UPDATE! : With the release of Flare v11 – GIT integration is now an included feature. The instructions below only apply to Flare v10 and earlier releases.
More information on binding Flare v11 with GIT can be found here.
Rich Forristall, Product Manager for BRS Help and Education Systems at Burgess Group, is also the founder and content developer of The Red Chicken Design Group. Rich attended MadWorld 2013, and authors a blog on his website, http://theredchicken.com/blogs/. We recently saw their blog post describing the process of manually setting up a Flare project to use Git source control. The example he’s outlined covers how to setup a Parent/Child Globally linked project, but the steps will be the same for a single instance of a project with no merging. We’ve re-published it here (with Rich’s permission) for you to check out:
Software trends seem to change as often as I change my socks. The latest buzz has developers pushing for implementing Git source control. Right now Flare has a plug in for a few source control options, but when your company goes in a different direction, it may leave you scratching your head.

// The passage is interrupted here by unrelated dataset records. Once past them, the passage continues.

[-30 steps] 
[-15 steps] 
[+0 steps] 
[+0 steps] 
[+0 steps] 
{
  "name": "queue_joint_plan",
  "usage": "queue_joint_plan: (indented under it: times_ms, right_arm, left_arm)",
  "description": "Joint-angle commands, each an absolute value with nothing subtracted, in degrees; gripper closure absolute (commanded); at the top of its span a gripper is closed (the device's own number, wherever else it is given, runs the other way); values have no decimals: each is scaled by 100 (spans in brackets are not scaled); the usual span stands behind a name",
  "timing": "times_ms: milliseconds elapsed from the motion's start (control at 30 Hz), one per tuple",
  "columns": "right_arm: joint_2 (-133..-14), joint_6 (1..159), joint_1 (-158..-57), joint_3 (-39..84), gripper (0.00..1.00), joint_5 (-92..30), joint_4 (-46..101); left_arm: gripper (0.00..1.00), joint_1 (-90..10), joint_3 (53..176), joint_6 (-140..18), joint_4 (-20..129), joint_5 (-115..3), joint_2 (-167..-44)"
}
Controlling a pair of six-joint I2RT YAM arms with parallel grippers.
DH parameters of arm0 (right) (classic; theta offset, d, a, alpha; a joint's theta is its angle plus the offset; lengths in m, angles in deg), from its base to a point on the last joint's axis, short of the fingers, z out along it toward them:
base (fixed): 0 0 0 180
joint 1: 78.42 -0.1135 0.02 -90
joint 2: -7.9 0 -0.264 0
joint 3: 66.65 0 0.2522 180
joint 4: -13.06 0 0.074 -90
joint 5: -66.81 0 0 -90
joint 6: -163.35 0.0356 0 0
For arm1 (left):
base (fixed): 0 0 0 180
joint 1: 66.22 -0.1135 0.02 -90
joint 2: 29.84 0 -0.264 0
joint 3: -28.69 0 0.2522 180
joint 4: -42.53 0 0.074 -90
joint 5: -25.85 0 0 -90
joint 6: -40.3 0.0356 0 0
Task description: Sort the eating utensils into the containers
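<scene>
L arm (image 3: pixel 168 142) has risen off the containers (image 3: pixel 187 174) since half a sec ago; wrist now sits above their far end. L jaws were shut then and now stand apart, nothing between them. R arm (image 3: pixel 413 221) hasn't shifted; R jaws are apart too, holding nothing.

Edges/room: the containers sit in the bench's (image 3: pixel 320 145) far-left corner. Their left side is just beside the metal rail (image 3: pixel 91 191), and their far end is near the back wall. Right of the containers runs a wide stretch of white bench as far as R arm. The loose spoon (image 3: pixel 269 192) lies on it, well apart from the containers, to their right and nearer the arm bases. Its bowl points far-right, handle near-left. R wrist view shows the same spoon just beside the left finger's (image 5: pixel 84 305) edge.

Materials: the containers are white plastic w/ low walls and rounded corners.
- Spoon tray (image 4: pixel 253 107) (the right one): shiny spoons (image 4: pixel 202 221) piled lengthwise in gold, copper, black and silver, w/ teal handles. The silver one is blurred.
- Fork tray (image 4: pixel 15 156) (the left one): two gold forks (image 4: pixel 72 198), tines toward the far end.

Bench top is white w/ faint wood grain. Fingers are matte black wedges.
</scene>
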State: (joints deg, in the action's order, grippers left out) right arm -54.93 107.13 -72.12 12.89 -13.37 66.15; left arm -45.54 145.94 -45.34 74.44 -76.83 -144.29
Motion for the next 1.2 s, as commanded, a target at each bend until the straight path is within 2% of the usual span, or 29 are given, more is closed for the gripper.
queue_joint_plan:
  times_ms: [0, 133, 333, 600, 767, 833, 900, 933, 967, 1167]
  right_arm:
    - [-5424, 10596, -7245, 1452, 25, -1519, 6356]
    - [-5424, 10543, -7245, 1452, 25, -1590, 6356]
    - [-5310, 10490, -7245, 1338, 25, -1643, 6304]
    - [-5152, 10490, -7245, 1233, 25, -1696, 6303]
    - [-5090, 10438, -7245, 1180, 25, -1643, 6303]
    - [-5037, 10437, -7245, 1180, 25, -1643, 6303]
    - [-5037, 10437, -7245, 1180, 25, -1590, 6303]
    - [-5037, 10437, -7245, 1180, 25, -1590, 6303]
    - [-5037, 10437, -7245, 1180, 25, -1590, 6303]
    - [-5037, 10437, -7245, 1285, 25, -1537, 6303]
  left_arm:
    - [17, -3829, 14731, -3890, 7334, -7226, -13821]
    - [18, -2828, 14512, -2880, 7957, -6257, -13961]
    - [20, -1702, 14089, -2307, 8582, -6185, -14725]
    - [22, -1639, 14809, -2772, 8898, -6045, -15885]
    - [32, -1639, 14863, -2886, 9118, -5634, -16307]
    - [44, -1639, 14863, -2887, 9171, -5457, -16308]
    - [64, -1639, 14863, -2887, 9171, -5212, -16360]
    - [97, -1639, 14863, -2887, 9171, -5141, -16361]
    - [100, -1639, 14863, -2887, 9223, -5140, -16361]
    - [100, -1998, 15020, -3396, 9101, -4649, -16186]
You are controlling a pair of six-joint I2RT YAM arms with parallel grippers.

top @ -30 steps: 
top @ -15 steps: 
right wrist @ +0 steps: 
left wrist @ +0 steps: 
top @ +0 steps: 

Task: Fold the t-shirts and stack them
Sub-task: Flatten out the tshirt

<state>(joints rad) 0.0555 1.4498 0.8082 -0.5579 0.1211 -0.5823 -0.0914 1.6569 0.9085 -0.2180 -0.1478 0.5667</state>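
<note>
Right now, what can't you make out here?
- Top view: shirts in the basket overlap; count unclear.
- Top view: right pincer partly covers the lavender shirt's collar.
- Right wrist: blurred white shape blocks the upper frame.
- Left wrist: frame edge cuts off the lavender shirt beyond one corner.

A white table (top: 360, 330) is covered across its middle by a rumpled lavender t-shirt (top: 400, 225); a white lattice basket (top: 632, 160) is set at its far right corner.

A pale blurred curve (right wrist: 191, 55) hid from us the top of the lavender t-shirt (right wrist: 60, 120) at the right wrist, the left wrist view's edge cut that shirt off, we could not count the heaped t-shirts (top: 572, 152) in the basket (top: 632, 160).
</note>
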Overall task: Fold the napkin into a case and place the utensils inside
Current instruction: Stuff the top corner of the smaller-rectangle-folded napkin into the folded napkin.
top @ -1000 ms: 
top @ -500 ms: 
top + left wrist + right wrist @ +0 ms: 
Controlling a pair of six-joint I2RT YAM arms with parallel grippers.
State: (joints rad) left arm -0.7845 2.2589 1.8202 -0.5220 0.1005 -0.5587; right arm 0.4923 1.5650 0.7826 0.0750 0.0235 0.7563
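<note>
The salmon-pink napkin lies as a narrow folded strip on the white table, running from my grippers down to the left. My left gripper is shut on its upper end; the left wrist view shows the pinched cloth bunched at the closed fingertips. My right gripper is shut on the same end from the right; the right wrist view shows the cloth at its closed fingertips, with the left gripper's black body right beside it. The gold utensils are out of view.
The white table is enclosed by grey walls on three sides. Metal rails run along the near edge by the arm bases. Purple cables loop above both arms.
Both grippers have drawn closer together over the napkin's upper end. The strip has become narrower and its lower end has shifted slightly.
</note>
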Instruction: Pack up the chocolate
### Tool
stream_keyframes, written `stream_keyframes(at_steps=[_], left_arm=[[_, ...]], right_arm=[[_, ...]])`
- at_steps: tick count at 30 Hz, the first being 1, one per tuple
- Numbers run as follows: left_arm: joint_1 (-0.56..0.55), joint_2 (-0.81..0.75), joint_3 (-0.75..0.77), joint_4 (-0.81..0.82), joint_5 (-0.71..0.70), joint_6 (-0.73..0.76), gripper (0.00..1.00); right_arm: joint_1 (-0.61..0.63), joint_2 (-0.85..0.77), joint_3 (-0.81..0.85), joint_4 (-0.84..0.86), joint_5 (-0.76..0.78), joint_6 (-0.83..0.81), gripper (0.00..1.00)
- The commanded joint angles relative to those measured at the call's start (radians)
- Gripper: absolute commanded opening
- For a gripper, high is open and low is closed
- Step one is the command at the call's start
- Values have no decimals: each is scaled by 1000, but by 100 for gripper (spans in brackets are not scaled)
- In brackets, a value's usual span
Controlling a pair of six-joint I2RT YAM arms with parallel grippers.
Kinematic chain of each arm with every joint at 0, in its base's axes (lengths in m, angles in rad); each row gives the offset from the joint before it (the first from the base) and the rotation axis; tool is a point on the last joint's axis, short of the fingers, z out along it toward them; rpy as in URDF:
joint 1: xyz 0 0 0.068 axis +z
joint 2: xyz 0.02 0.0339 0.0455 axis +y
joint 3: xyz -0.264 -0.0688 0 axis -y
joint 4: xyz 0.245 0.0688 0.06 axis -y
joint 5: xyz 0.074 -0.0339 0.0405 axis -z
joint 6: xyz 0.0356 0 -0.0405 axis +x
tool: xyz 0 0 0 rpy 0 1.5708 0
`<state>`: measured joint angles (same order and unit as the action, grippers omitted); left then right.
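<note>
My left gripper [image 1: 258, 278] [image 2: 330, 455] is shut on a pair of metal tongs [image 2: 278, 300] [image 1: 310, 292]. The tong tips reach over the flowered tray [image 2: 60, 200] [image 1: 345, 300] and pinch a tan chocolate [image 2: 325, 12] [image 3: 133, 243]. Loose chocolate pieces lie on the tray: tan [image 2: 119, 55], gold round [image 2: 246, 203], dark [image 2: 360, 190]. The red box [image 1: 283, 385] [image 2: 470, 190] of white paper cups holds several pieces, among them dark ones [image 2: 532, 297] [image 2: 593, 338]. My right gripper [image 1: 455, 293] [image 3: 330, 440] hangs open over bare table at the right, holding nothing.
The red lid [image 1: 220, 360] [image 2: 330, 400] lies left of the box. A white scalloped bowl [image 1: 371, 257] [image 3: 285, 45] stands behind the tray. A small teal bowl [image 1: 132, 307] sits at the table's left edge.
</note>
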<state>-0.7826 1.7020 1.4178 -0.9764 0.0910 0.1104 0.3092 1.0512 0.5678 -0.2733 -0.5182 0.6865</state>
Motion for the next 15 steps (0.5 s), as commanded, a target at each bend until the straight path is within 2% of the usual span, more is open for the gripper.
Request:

So, recently I made the move to Git. Not gonna lie, it was a bit painful at first. But after a few missteps, I got Git going. Here are a few points I can share that may ease the pain…
Flare uses a lot of files and folders for reporting, analyzing and other miscellaneous chores that you do NOT want Git to bother with. Also, if you use global projects to share stylesheets, snippets, logo, etc, you probably don’t want to have those source controlled in your child projects. The idea there is that you won’t have to commit or push files that Flare automatically updates that have nothing to do with your content, and for your global projects, you don’t want the hassle of committing and pushing three or four files when you really only updated the one.
I started by placing my Flare projects in a folder on my root directory C:\. If you have multiple writers on your team, they should all do the same. One of the big issues I had was one of my writers had files under “My Documents” which in turn would cause Git to find a conflict. It was see the file paths for targets, imports, images and more were not in line. So, best practices, keep it on the C:\ drive.
Next step is setting your Git Ignore list.
This is a simple text file with the list of folders to exclude from the source control.
Folders to exclude for your projects should be:
- FileSync (you may not see this one if you don’t map to external files)
Now, if you are using a global project structure, you may want to consider adding certain resources that you import from your master or global project into your child projects. These files could include:
Child projects will link to several folders unless you specify them not to. You’ll find your project folder will contain a bunch of items you may want to ignore.
Once you save this file and commit and then push it to Git. You’ll folders will be excluded and the green check mark will disappear.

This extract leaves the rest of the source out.